Undermining our phenomenally successful creative economy
MU Deputy General Secretary Naomi Pohl says:
“This news is frankly the last straw for our members, many of whom have survived without any Government support and barely any work for the past 18 months.
“Since we heard about these proposed cuts, there has been an enormous outpouring of fury and disappointment from our members and the wider music community.
“Musicians are highly skilled, resilient, creative and community minded. Their work generates billions for the UK economy, and they contribute in infinite ways to our cultural life, health and wellbeing.
“We must ensure that the talent pipeline doesn’t dry up. Closing opportunities to learn music is short-sighted, and at the end of the day we’ll all suffer.”
MU National Organiser for Education Chris Walters says:
“We will continue to campaign for fairer funding for arts and music courses at higher education, in particular for less privileged students who will be hit hardest by this.

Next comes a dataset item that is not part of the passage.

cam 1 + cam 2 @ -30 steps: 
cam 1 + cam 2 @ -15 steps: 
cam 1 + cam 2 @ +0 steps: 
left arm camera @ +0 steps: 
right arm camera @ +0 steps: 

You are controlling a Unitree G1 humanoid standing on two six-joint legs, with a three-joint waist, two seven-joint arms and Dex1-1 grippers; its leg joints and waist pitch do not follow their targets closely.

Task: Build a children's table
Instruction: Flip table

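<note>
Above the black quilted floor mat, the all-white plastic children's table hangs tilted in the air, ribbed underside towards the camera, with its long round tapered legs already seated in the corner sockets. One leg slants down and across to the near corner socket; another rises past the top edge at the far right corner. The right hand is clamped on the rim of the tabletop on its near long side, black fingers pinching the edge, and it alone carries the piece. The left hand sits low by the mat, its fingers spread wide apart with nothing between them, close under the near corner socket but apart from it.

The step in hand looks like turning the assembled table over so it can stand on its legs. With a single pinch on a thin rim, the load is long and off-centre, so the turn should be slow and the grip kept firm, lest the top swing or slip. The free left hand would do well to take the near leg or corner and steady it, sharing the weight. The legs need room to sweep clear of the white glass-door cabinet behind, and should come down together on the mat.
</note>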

“Sadly, we believe that the Government’s approach will only undermine our phenomenally successful creative economy and make entry into the music industry more difficult for many.”
Government’s HE funding cut explained
The Government will impose a 50% funding cut to arts subjects at higher education (HE) in England, including music. According to Secretary of State for Education Gavin Williamson, this is because music and the arts are not among its “strategic priorities”.
Proposed cuts affect the money the Government gives Higher Education institutions to top up course funding that otherwise comes from students’ tuition fees.
These cuts will cause chaos for students starting courses this autumn, and put the UK’s world leading reputation for music and the arts at risk.
Putting our £5.8bn music industry at risk
It may be a relatively small amount of money in the Government’s mind, but a 50% funding cut to residual funding will have a catastrophic impact on music and arts subjects at the Higher Education level in England.
It risks the financial viability of essential training that will produce the next generation of musicians and arts professionals.
It will affect all students, particularly those from less privileged backgrounds by creating an additional barrier to students who already face multiple barriers to studying music at university.
And it pulls the rug out from under our creative industries and music, which are worth £112bn and £5.8bn respectively.
This is the Government levelling down, not up
Levelling up can’t be achieved through the redistribution of existing funds, because those funds are already not enough.
Arts education needs more funding, not a fight over the little that currently exists.